Amy Costello ’92
Founder
Tiny Spark Podcast
Amy Costello is the founder of Tiny Spark, a nonprofit, independent podcast news program that investigates nonprofits, philanthropy, international development and social enterprise. Tiny Spark was acquired by The Nonprofit Quarterly in 2018. She graduated from Trinity in 1992 with a major in history and was elected to Phi Beta Kappa. She continued her studies at the Columbia University School of Journalism where she earned a master’s degree; she also taught journalism at Columbia while she worked as a freelance journalist.
Amy Costello’s Tiny Spark’s reports and investigations have been cited by a number of leading news outlets including Slate, The Atlantic and Mother Jones. Her stories have also been featured on NPR, PRI’s The World, Marketplace, the BBC World Service, The Guardian, and The Chronicle of Philanthropy.

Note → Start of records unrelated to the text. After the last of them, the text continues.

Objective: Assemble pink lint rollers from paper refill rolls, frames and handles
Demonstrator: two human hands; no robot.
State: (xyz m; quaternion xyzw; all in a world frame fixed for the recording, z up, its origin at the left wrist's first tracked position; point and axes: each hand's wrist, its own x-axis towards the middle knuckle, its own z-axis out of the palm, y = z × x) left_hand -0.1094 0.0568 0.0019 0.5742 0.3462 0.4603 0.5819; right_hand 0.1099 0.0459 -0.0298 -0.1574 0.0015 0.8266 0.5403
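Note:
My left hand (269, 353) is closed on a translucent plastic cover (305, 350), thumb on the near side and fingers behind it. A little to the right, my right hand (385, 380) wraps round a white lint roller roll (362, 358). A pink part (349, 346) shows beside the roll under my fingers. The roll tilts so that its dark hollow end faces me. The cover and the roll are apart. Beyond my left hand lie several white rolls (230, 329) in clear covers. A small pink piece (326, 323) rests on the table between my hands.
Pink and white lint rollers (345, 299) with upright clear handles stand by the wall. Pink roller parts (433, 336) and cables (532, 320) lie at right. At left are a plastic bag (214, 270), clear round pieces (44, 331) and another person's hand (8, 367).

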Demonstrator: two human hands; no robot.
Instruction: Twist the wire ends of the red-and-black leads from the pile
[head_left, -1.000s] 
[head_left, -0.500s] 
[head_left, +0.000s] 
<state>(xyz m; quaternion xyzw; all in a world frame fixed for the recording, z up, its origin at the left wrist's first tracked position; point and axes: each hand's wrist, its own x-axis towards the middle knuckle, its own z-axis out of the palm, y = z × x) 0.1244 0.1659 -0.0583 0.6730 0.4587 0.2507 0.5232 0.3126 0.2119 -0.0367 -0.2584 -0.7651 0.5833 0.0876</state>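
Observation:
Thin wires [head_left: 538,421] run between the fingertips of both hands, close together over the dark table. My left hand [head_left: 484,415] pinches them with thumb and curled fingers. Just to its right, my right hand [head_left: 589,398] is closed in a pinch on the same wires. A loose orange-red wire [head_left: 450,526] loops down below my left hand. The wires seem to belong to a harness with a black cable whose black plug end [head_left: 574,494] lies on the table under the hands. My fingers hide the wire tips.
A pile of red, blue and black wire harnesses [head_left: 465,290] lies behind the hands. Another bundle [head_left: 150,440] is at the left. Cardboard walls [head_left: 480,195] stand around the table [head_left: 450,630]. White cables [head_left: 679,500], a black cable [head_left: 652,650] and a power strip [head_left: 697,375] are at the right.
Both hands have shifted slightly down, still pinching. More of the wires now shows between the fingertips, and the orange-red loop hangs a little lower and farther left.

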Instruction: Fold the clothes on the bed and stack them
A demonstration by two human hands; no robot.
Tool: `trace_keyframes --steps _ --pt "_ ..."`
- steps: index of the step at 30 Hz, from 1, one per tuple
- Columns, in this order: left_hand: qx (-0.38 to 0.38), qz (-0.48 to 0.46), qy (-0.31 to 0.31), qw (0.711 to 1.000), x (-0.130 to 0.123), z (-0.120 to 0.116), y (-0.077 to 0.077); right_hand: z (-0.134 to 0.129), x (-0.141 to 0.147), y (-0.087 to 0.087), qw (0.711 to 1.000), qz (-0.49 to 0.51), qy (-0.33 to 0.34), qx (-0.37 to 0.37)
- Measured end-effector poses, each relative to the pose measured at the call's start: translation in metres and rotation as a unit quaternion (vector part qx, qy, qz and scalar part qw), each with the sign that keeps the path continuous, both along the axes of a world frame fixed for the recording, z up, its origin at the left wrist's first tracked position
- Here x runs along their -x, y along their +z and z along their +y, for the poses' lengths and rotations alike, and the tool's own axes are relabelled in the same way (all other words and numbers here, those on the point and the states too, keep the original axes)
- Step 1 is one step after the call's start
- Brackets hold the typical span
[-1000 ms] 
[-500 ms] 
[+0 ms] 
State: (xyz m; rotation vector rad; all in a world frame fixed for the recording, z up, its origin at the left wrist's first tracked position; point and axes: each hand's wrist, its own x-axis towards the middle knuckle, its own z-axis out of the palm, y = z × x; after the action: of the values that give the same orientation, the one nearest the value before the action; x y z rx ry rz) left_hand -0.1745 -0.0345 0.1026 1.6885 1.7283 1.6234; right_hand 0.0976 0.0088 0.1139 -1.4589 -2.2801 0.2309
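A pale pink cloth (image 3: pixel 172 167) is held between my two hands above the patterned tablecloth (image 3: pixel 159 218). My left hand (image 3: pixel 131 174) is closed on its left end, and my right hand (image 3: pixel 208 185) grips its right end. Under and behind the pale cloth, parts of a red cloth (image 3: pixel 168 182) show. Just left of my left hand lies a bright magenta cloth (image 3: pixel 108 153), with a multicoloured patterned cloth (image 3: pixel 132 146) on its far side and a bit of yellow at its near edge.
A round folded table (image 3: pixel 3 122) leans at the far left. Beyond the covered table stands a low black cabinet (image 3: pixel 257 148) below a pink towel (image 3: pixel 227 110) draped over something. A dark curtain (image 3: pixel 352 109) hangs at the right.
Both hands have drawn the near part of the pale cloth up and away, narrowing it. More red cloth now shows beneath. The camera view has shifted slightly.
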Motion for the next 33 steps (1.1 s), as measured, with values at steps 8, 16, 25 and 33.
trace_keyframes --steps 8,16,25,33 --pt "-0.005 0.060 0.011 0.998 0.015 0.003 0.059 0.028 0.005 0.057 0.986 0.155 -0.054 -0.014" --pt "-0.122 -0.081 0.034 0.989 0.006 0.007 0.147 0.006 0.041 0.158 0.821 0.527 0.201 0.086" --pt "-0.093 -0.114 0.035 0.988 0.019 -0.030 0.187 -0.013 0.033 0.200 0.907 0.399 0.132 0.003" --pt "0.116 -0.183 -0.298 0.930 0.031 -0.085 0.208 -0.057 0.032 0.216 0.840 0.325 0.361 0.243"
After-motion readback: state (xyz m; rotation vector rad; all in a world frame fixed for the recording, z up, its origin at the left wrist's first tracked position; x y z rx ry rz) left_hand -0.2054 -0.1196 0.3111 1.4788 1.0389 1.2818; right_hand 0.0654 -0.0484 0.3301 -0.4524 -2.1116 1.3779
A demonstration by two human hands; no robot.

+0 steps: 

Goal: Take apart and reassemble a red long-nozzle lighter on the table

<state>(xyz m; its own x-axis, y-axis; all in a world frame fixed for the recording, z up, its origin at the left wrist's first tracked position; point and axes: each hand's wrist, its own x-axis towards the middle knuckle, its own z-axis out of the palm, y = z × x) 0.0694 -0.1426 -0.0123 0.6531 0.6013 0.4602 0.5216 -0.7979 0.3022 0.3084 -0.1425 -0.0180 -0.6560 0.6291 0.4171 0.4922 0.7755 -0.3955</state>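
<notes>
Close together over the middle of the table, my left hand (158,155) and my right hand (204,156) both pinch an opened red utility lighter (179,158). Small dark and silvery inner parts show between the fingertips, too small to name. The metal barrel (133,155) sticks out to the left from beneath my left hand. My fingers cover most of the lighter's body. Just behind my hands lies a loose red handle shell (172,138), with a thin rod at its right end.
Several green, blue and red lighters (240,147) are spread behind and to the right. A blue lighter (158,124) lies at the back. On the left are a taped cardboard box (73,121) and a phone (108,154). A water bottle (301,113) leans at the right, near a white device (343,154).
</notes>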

Before founding Tiny Spark, Amy Costello worked as a producer at NPR and was the Africa correspondent for five years for “The World,” a co-production of the BBC World Service, Public Radio International and WGBH Boston. Her stories were heard by millions of listeners across the United States and around the globe. She traveled extensively across Africa, producing in-depth, documentary-style radio reports on topics ranging from child labor in Ivory Coast to sex abuse among U.N. peacekeepers in the Democratic Republic of Congo and Sierra Leone. She has reported extensively on children in Africa, including stories on child laborers in Ivory Coast, AIDS orphans in South Africa, and Ethiopian children bound for adoptive homes in the United States. Her PBS television investigation, Sudan: The Quick and the Terrible, was nominated for an Emmy Award. In 2007, she returned to campus to share her experiences with students as a speaker in Trinity’s Sower’s Seed lecture series.